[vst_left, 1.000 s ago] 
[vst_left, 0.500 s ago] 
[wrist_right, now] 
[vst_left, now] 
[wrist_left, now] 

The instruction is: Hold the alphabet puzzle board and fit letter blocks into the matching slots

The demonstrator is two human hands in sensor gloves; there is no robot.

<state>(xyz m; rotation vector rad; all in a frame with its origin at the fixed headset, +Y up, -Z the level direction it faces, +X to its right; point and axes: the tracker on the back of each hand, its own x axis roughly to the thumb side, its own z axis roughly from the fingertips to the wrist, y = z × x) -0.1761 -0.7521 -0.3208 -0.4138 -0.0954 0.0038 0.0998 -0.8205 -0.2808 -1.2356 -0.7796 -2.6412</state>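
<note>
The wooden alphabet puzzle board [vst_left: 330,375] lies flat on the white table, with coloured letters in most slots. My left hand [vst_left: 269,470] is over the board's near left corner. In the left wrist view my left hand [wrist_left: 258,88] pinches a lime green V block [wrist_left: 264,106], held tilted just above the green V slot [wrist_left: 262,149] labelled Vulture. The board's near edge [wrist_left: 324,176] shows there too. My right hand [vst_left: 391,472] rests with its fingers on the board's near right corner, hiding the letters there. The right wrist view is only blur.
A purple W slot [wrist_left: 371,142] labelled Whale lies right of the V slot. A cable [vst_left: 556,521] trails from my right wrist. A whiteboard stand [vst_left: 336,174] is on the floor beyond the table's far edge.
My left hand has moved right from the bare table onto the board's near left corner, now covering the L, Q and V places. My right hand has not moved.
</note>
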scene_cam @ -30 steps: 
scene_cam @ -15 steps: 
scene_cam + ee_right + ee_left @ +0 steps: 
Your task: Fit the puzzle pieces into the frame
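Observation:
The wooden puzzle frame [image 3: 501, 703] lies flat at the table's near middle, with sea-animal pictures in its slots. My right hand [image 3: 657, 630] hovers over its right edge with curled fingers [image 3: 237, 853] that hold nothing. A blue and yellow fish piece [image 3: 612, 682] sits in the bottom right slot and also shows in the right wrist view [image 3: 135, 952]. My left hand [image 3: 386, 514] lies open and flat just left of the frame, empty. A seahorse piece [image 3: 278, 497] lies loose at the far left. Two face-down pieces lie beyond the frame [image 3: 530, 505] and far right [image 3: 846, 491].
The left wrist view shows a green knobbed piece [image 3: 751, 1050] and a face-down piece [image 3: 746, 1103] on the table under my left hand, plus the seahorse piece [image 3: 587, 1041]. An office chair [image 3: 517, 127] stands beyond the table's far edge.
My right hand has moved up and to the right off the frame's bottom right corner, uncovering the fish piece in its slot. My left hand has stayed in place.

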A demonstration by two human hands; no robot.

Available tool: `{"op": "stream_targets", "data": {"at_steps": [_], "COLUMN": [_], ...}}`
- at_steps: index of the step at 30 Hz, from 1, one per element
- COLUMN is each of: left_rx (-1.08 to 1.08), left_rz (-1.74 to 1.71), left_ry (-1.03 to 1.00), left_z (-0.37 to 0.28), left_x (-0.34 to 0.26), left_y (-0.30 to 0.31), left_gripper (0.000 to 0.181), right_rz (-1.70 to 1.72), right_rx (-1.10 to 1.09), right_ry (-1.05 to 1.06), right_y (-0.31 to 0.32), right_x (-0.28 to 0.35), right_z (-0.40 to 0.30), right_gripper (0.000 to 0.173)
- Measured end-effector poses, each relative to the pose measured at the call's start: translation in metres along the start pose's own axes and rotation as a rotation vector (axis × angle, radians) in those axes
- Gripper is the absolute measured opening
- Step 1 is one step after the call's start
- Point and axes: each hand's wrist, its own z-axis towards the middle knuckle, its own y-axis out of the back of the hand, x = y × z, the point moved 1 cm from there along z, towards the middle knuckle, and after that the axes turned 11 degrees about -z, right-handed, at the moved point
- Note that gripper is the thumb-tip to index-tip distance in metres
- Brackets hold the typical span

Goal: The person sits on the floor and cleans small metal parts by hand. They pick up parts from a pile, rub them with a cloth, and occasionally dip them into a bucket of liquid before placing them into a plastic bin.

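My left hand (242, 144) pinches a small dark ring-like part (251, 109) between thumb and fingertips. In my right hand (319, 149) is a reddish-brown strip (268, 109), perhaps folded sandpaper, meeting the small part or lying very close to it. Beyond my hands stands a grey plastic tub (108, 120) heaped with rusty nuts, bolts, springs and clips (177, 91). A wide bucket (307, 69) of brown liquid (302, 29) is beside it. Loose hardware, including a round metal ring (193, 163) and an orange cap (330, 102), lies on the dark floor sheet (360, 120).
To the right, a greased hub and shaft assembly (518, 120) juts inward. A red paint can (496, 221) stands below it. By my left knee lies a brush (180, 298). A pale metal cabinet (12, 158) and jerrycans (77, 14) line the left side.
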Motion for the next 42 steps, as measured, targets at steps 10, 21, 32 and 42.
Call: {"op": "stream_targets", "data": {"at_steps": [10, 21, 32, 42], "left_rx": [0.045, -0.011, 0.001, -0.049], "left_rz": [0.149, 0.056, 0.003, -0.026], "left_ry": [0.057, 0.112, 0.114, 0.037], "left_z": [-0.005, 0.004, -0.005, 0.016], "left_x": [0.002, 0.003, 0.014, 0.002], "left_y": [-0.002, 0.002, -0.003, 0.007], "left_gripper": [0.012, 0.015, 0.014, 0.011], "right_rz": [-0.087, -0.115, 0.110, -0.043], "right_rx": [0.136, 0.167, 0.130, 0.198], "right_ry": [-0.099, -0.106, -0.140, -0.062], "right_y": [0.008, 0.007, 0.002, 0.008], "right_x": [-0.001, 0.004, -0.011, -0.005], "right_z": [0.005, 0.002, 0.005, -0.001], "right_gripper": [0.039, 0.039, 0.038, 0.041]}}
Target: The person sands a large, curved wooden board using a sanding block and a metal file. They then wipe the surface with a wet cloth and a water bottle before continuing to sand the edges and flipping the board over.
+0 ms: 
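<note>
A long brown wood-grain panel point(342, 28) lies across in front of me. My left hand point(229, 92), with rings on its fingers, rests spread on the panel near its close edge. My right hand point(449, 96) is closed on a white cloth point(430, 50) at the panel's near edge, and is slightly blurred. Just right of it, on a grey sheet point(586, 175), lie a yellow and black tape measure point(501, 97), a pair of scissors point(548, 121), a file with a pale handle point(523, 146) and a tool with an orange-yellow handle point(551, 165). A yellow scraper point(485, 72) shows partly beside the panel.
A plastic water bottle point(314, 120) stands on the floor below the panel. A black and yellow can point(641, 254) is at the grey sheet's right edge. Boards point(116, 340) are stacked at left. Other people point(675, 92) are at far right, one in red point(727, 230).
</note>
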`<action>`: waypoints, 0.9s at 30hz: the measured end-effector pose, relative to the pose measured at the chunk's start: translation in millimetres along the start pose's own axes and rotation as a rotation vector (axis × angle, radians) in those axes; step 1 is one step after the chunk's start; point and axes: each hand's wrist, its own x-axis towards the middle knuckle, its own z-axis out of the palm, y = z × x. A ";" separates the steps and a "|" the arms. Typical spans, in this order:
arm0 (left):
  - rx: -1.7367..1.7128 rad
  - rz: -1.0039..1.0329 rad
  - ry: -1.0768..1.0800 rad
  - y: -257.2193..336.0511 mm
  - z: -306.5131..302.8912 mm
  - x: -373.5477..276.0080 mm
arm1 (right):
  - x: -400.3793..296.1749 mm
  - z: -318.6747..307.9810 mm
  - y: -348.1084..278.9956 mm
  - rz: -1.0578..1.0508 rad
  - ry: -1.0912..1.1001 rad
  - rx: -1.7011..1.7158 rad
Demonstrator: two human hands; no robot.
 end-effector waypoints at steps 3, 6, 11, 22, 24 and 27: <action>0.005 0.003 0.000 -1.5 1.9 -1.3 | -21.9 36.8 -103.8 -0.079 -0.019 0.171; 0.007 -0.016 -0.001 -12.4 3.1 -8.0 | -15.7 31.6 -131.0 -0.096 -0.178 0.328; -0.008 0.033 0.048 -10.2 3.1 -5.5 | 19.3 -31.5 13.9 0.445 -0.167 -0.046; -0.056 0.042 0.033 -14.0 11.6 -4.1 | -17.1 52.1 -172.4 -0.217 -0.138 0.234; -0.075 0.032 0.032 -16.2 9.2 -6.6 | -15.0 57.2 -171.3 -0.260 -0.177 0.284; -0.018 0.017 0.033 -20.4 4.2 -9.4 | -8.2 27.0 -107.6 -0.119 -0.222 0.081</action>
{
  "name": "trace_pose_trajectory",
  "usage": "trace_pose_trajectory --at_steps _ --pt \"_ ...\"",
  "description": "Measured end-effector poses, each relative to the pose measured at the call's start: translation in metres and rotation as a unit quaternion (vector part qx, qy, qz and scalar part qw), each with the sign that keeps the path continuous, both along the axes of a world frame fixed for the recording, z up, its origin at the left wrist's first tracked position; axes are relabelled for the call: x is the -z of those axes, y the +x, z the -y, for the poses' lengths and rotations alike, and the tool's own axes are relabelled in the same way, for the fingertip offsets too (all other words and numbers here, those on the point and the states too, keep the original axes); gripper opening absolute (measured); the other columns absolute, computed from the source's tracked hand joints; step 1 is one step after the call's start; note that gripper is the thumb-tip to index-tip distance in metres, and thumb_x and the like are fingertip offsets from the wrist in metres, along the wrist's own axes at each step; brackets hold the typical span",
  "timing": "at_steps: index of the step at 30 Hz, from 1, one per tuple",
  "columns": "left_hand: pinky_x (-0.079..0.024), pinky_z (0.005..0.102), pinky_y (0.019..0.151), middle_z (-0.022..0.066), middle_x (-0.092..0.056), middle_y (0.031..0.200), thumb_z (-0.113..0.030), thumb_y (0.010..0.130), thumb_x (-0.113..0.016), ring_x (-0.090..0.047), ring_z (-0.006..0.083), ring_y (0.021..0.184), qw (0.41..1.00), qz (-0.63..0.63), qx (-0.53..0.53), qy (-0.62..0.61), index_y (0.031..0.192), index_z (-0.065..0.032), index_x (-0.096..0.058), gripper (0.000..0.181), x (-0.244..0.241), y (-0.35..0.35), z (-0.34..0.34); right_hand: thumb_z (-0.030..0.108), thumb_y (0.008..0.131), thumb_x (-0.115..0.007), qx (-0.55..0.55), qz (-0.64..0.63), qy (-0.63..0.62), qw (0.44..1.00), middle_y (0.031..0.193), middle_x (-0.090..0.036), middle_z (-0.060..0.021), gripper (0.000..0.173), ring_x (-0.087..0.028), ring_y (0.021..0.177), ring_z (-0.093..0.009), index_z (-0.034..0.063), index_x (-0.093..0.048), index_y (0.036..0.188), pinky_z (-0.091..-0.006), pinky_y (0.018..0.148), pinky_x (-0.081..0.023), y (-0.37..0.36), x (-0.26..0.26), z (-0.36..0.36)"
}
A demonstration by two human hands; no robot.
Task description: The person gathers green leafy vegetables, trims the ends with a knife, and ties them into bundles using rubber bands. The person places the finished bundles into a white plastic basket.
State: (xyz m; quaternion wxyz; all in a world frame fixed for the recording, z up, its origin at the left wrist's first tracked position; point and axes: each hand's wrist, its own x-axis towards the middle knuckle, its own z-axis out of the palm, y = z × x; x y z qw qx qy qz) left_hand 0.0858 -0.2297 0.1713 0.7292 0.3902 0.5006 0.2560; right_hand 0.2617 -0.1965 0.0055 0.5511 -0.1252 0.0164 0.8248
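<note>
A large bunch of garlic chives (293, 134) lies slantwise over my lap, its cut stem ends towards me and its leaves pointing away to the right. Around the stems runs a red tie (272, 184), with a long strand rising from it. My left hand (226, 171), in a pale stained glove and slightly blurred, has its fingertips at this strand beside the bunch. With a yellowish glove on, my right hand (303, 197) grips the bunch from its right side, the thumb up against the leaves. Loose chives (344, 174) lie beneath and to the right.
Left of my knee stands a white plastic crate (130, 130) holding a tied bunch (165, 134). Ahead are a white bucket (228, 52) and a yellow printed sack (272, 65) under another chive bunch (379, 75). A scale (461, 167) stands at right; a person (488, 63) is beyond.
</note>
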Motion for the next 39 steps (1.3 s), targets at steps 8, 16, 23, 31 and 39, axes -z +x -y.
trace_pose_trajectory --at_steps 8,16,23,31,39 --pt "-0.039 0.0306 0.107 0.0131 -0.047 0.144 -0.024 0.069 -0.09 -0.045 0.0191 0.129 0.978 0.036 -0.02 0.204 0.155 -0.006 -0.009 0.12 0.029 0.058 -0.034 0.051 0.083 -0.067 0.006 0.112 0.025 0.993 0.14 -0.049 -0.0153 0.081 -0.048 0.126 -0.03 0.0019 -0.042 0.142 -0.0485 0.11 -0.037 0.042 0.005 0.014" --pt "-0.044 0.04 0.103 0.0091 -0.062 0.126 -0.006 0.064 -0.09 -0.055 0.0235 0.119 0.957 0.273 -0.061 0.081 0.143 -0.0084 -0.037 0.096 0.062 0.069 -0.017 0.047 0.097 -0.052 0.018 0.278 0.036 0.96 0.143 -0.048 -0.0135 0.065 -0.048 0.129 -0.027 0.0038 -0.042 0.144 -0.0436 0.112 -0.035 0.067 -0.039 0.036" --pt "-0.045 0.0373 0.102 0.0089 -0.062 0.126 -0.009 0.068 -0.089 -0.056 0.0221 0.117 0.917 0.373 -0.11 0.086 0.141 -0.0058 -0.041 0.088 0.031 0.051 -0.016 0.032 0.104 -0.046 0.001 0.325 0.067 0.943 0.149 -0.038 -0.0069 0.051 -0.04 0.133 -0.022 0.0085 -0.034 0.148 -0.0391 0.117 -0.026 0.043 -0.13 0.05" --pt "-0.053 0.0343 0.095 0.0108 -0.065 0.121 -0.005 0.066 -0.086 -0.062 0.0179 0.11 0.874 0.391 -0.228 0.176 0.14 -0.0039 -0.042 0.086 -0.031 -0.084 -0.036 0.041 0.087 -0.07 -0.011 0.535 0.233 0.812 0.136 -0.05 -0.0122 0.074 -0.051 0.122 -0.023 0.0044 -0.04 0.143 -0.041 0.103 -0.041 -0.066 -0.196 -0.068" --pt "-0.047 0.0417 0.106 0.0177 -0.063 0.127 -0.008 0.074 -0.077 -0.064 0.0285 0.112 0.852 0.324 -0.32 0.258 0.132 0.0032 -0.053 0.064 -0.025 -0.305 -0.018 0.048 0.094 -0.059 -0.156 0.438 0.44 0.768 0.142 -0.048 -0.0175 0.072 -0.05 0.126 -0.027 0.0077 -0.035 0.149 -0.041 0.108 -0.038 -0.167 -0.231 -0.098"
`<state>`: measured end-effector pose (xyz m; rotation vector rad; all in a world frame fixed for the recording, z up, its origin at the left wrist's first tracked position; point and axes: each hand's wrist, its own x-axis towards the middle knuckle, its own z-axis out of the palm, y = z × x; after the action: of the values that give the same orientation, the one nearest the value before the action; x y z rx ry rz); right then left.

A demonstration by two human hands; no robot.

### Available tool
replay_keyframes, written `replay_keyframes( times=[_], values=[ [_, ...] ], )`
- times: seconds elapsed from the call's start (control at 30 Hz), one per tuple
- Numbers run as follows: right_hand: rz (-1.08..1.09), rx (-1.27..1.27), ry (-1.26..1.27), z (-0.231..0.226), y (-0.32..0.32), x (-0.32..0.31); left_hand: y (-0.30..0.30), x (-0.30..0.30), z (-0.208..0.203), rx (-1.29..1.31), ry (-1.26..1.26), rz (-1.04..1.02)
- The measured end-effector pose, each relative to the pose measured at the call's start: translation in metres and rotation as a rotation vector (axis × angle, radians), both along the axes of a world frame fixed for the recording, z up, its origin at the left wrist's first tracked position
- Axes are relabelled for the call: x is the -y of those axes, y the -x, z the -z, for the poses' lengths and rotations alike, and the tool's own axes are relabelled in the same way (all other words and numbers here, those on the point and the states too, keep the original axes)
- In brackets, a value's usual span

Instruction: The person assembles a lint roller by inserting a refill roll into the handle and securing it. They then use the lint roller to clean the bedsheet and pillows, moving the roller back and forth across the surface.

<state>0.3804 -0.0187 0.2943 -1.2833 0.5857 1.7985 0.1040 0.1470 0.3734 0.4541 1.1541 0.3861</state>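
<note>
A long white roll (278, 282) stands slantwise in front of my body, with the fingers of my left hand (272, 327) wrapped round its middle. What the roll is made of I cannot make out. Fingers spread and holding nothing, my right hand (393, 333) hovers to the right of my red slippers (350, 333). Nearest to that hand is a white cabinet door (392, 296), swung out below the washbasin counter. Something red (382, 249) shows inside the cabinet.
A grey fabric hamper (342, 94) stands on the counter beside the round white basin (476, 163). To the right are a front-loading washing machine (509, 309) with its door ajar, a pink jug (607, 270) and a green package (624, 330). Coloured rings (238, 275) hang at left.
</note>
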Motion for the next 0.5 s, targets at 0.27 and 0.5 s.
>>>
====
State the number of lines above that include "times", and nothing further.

2